[Exercise requirements]: A complete and exact copy of the data below is the task.

[Source data]:
· · ·

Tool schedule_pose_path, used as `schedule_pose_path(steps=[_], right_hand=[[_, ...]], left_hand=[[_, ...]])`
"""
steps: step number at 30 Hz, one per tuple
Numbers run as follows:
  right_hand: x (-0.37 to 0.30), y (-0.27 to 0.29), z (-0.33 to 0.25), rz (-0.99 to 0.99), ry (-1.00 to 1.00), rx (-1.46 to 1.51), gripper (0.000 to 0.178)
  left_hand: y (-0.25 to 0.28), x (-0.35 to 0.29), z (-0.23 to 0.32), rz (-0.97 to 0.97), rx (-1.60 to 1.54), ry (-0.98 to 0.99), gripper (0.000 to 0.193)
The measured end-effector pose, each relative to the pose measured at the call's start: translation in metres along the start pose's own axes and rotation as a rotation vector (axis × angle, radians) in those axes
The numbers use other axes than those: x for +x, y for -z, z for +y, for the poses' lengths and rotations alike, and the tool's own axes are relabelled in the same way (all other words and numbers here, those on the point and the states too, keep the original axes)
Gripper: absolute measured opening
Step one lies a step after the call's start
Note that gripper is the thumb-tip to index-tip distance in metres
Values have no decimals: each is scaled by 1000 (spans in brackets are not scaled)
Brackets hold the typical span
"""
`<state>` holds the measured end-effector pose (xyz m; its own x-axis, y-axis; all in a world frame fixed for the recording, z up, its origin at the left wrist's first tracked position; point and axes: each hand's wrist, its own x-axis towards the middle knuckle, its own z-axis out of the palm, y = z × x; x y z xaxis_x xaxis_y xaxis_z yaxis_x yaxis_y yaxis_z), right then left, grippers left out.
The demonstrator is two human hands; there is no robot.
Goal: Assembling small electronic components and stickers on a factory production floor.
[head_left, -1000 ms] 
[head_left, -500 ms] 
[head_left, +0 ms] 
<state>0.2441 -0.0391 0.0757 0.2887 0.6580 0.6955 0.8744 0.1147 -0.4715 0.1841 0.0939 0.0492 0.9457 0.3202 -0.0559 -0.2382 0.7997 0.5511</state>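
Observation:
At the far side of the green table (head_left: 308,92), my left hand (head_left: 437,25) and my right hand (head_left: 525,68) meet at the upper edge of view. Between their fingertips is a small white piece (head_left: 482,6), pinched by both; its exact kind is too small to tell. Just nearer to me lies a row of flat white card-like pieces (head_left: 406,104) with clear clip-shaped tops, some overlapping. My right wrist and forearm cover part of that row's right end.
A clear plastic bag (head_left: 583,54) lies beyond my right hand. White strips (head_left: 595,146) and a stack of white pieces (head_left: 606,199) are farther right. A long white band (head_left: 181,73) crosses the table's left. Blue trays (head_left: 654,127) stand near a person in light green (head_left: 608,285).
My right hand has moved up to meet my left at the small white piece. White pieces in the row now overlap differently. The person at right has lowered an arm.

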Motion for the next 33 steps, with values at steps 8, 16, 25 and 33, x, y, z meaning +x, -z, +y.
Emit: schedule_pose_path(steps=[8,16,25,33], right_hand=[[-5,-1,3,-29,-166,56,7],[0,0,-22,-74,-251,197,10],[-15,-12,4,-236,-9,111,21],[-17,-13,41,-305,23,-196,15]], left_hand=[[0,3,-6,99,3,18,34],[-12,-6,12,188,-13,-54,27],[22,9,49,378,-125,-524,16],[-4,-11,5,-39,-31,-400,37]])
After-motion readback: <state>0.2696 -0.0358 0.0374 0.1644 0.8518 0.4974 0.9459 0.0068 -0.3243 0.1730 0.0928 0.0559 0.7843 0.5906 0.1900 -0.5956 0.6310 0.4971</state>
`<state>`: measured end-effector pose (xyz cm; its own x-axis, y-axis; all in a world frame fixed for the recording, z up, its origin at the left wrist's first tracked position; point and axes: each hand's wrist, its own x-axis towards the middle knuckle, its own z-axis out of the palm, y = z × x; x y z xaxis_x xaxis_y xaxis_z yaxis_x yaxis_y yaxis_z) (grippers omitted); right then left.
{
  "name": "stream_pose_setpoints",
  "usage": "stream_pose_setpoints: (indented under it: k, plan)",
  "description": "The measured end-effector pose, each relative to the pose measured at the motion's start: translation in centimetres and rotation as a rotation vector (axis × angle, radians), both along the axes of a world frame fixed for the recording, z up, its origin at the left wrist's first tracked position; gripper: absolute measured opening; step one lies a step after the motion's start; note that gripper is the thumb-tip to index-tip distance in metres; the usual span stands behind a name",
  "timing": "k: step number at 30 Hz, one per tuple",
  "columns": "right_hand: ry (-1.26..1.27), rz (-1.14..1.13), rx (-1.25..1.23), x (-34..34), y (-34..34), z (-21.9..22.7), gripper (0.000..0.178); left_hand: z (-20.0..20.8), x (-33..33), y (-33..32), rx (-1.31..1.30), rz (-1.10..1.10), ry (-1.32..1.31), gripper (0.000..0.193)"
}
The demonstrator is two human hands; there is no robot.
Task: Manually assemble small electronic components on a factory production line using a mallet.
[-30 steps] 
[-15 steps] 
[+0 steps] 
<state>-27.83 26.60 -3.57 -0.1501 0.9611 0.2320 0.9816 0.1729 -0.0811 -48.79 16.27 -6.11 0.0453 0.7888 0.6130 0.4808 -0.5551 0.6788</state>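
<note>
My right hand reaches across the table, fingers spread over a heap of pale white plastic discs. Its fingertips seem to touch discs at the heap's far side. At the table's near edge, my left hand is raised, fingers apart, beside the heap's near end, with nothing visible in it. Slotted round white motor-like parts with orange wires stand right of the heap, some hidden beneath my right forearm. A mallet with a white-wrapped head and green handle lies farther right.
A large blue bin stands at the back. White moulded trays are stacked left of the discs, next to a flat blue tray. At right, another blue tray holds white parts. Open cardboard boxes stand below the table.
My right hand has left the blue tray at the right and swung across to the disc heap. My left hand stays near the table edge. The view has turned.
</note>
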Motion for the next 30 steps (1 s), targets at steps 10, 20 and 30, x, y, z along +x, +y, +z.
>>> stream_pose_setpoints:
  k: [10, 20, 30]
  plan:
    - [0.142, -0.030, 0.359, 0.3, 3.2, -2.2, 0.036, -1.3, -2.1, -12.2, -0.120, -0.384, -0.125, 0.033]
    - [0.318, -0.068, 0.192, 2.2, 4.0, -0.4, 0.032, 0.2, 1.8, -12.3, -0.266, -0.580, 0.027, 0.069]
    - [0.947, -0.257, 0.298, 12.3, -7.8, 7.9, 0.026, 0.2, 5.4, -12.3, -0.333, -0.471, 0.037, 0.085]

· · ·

[Exercise solution]:
Tool schedule_pose_path, used as `schedule_pose_path(steps=[_], right_hand=[[_, ...]], left_hand=[[_, ...]])`
"""
steps: step number at 30 Hz, one per tuple
Numbers run as follows:
  right_hand: x (-0.37 to 0.30), y (-0.27 to 0.29), z (-0.33 to 0.25), rz (-0.99 to 0.99), ry (-1.00 to 1.00), rx (-1.46 to 1.51), gripper (0.000 to 0.178)
  left_hand: y (-0.25 to 0.28), x (-0.35 to 0.29), z (-0.23 to 0.32), rz (-0.97 to 0.97), rx (-1.60 to 1.54), ry (-0.98 to 0.99), gripper (0.000 to 0.193)
The measured end-effector pose, each relative to the pose measured at the call's start: translation in metres along the start pose's own axes and rotation as a rotation vector (axis × angle, radians) in those axes
The numbers use other axes than those: x for +x, y for -z, z for +y, for the poses' lengths and rotations alike, and the tool's own axes are relabelled in the same way (all other words and numbers here, those on the point and the states too, keep the original axes)
Gripper: absolute measured opening
Step one lies a step after the call's start
Note that gripper is the thumb-tip to index-tip distance in metres
Values have no decimals: each is scaled by 1000 (spans in brackets are not scaled)
Brackets hold the typical span
"""
`<state>` holds the measured end-effector pose (xyz m; its own x-axis, y-axis; all in a world frame fixed for the recording, z up, its origin at the left wrist's first tracked position; point and axes: each hand's wrist, its own x-axis towards the middle knuckle, its own z-axis out of the palm, y = z × x; x y z xaxis_x xaxis_y xaxis_z yaxis_x yaxis_y yaxis_z), right then left, grippers left out.
The demonstrator is two human hands; there is no robot.
Goal: Assembling small electronic components and stickers on a factory production floor.
[head_left, -1000 ms] 
[head_left, -500 ms] 
[head_left, +0 ms] 
<state>0.2441 -0.0391 0.0757 0.2887 0.6580 0.6955 0.8744 0.1147 -0.4715 0.1841 0.0939 0.0492 0.9457 0.3202 -0.0559 -0.2382 0.7997 0.5511</state>
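Observation:
At the far side of the green table (head_left: 308,92), my left hand (head_left: 437,25) and my right hand (head_left: 525,68) meet at the upper edge of view. Between their fingertips is a small white piece (head_left: 482,6), pinched by both; its exact kind is too small to tell. Just nearer to me lies a row of flat white card-like pieces (head_left: 406,104) with clear clip-shaped tops, some overlapping. My right wrist and forearm cover part of that row's right end.
A clear plastic bag (head_left: 583,54) lies beyond my right hand. White strips (head_left: 595,146) and a stack of white pieces (head_left: 606,199) are farther right. A long white band (head_left: 181,73) crosses the table's left. Blue trays (head_left: 654,127) stand near a person in light green (head_left: 608,285).
My right hand has moved up to meet my left at the small white piece. White pieces in the row now overlap differently. The person at right has lowered an arm.
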
Motion for the next 33 steps, with values at steps 8, 16, 25 and 33, x, y, z meaning +x, -z, +y.
Emit: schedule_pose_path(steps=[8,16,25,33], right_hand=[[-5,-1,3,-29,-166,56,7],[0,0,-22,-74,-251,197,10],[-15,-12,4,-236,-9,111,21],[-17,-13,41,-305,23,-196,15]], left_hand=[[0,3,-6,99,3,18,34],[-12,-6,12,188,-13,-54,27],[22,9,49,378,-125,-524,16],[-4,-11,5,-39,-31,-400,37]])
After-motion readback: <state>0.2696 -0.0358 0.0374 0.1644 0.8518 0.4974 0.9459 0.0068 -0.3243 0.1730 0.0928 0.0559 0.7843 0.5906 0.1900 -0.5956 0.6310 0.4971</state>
`<state>`: measured end-effector pose (xyz cm; its own x-axis, y-axis; all in a world frame fixed for the recording, z up, its origin at the left wrist's first tracked position; point and axes: each hand's wrist, its own x-axis towards the middle knuckle, its own z-axis out of the palm, y = z × x; x y z xaxis_x xaxis_y xaxis_z yaxis_x yaxis_y yaxis_z) (grippers omitted); right then left.
{
  "name": "stream_pose_setpoints",
  "usage": "stream_pose_setpoints: (indented under it: k, plan)",
  "description": "The measured end-effector pose, each relative to the pose measured at the motion's start: translation in centimetres and rotation as a rotation vector (axis × angle, radians), both along the axes of a world frame fixed for the recording, z up, its origin at the left wrist's first tracked position; gripper: absolute measured opening; step one lies a step after the motion's start; note that gripper is the thumb-tip to index-tip distance in metres; the usual span stands behind a name",
  "timing": "k: step number at 30 Hz, one per tuple",
  "columns": "right_hand: ry (-1.26..1.27), rz (-1.14..1.13), rx (-1.25..1.23), x (-34..34), y (-34..34), z (-21.9..22.7), gripper (0.000..0.178); left_hand: z (-20.0..20.8), x (-33..33), y (-33..32), rx (-1.31..1.30), rz (-1.10..1.10), ry (-1.32..1.31), gripper (0.000..0.193)"
}
The demonstrator is two human hands; there is no robot.
Task: Manually assemble small electronic components on a factory production line using a mallet.
[-30 steps] 
[-15 steps] 
[+0 steps] 
<state>-27.83 26.60 -3.57 -0.1501 0.9611 0.2320 0.9816 0.1729 -0.0811 -48.79 16.27 -6.11 0.0453 0.7888 0.6130 0.4808 -0.5551 0.6788</state>
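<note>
My right hand reaches across the table, fingers spread over a heap of pale white plastic discs. Its fingertips seem to touch discs at the heap's far side. At the table's near edge, my left hand is raised, fingers apart, beside the heap's near end, with nothing visible in it. Slotted round white motor-like parts with orange wires stand right of the heap, some hidden beneath my right forearm. A mallet with a white-wrapped head and green handle lies farther right.
A large blue bin stands at the back. White moulded trays are stacked left of the discs, next to a flat blue tray. At right, another blue tray holds white parts. Open cardboard boxes stand below the table.
My right hand has left the blue tray at the right and swung across to the disc heap. My left hand stays near the table edge. The view has turned.
</note>
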Motion for the next 30 steps (1 s), targets at steps 10, 20 and 30, x, y, z along +x, +y, +z.
>>> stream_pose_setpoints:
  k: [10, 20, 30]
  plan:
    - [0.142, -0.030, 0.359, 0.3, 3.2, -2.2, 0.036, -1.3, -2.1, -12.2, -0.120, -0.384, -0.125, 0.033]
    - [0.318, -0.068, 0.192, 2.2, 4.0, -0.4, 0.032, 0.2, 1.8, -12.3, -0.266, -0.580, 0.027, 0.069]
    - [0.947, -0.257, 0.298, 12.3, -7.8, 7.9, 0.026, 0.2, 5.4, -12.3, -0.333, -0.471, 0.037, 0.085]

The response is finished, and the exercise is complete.